Mali : condamnation d’un diplomate français, Paris conteste fermement

La France a réagi avec fermeté après la condamnation à vingt ans de prison d’un diplomate français par les autorités judiciaires maliennes. Accusé de porter atteinte à la sûreté de l’État, l’agent a également écopé d’une interdiction de séjour de vingt ans et d’une amende. Le ministère français des Affaires étrangères a immédiatement rejeté ce verdict, qualifiant les accusations de totalement infondées.

Dans une déclaration officielle, Paris a souligné que le diplomate assumait une mission officielle de coopération sécuritaire au sein de l’ambassade de France à Bamako. Les autorités françaises assurent sans équivoque que la France n’a jamais participé, de quelque manière que ce soit, à des tentatives de déstabilisation du Mali. Depuis son arrestation en août 2025, Paris affirme que les charges retenues contre lui reposent sur des preuves dénuées de toute validité.

Un complot présumé contre les autorités maliennes

L’interpellation du diplomate, identifié comme Yann V., a eu lieu le 13 août 2025 lors d’une opération menée par la Sécurité d’État malienne. Selon Bamako, il aurait été arrêté en même temps que plusieurs officiers des Forces armées maliennes, désormais exclus de l’institution militaire. Ces derniers, tout comme le diplomate, sont accusés d’avoir formé un réseau d’espionnage visant à organiser un coup d’État contre les autorités en place.

L’accusation soutient que ce groupe préparait des actions destinées à saper la stabilité du pays. Le procès s’est déroulé devant une chambre criminelle spécialisée dans la lutte contre le terrorisme. Plusieurs sources judiciaires maliennes ont confirmé le verdict rendu à l’encontre du diplomate français, tandis que les officiers maliens impliqués dans l’affaire n’ont pas encore été jugés.

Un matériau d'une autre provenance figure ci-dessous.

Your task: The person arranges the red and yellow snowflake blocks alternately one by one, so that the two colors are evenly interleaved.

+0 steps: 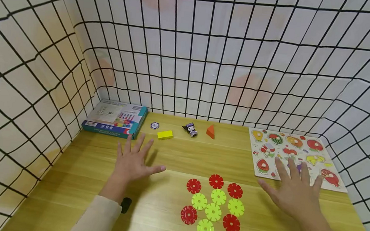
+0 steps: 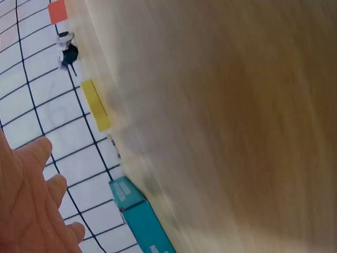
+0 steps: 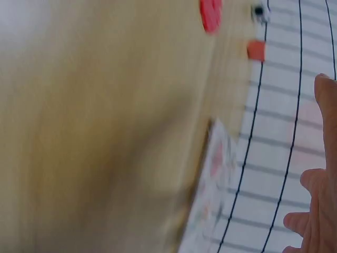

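On a wood-grain table (image 1: 174, 159), between my two hands, ten flat notched discs lie in a loose cluster: five red discs (image 1: 216, 181) around and among five yellow-green discs (image 1: 213, 212). Both my hands are empty, raised above the tabletop with fingers spread and thumbs pointing inward. My left hand (image 1: 133, 164) is left of the discs, its fingertips near a teal-edged box (image 1: 114, 118) lying flat. My right hand (image 1: 297, 195) is to the right of them, its fingers overlapping, in the head view, the near edge of a white board (image 1: 302, 152) covered in fruit pictures. Along the back, left to right between box and board, are a small round chip (image 1: 154, 125), a yellow block (image 1: 165, 135), a black-and-white figurine (image 1: 190, 129) and an orange wedge (image 1: 210, 131). White walls (image 1: 198, 50) with black grid lines stand behind and at both sides.
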`<state>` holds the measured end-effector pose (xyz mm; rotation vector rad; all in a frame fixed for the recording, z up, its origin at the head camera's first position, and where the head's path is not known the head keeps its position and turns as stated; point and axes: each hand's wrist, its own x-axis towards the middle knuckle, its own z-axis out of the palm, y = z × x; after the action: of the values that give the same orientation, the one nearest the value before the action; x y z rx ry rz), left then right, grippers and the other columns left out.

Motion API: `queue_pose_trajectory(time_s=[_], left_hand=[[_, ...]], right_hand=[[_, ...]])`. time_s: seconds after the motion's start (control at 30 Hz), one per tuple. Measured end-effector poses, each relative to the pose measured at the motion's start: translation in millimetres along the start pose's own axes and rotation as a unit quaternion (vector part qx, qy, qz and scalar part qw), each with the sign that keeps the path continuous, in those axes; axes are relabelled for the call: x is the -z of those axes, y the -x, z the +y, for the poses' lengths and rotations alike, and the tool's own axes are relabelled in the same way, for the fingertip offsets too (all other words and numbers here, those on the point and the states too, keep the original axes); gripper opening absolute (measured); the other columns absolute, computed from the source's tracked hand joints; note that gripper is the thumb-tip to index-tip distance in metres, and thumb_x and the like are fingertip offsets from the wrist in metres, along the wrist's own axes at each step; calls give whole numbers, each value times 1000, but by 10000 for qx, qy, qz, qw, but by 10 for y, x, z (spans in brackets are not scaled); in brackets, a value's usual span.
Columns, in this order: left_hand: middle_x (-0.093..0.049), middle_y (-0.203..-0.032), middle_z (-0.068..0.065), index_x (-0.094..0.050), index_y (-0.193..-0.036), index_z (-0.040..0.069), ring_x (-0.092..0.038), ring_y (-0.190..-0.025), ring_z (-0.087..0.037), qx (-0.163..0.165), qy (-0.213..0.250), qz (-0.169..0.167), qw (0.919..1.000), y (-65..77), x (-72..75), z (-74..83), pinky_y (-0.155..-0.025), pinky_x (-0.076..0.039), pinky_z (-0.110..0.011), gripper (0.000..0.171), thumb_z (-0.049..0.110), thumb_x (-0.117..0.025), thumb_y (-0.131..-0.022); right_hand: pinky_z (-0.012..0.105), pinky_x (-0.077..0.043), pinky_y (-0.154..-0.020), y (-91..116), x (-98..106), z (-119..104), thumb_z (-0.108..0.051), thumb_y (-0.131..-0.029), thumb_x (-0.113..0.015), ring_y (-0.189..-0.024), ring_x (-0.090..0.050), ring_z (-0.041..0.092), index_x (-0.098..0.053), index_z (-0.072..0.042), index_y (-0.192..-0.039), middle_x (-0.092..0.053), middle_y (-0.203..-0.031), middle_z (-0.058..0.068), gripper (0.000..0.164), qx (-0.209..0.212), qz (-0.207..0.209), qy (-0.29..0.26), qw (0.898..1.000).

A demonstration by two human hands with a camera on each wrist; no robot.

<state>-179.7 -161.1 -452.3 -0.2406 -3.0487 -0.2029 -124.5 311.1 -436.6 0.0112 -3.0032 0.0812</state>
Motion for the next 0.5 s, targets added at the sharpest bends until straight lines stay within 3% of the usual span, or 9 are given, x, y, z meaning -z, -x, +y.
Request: queue_pose_trajectory(time_s=[0.13, 0.23, 0.37, 0.5], left_hand=[[-7, -154, -3, -21, -147, 30, 2, -136, -42, -100, 416, -96, 9990, 28, -53, 83, -98, 0, -66, 103, 90, -29, -64], [-10, -154, -2, -23, -147, 29, -2, -136, -43, -248, 884, -351, 9952, 64, -89, 204, -101, -6, -64, 99, 87, -35, -67], [-15, -153, 2, -31, -144, 30, -12, -135, -39, -514, 1419, -779, 9855, 109, -131, 416, -102, -16, -58, 88, 78, -47, -72], [-36, -142, 1, -46, -136, 28, -32, -126, -30, -963, 1873, -1179, 9704, 115, -181, 645, -97, -32, -51, 69, 61, -61, -77]], right_hand=[[64, 21, -91, 102, -89, -233, -78, -77, -39, -135, 11, 43, -19, -22, -148, -16, -149, 20, 93, 449, 153, 5, 9989], [64, 14, -96, 168, -155, -432, -75, -78, -42, -136, 1, 42, -26, -20, -146, -20, -149, 17, 89, 896, 230, -160, 9956], [62, -7, -101, 223, -232, -720, -67, -81, -50, -130, -20, 44, -35, -17, -142, -31, -143, 17, 81, 1402, 102, -651, 9879], [53, -28, -98, 274, -286, -998, -57, -77, -64, -119, -36, 36, -47, -15, -135, -47, -128, 12, 73, 1577, -248, -1101, 9810]])
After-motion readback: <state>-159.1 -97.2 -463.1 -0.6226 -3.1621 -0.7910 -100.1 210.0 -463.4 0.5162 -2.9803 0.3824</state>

Une condamnation qui aggrave les tensions diplomatiques

Cette décision judiciaire survient dans un contexte de relations particulièrement tendues entre Bamako et Paris. Depuis les prises de pouvoir par la junte militaire en 2020 et 2021, les liens entre les deux pays se sont fortement dégradés. Les autorités maliennes ont progressivement rompu leur collaboration militaire avec la France et se sont tournées vers de nouveaux partenaires, notamment la Russie.

Le Mali fait face depuis plus de dix ans à une insécurité croissante, marquée par la montée en puissance de groupes jihadistes liés à Al-Qaïda et à l’État islamique. Dans ce climat de méfiance envers les alliés occidentaux, cette affaire judiciaire pourrait encore envenimer les relations déjà fragilisées entre Bamako et Paris.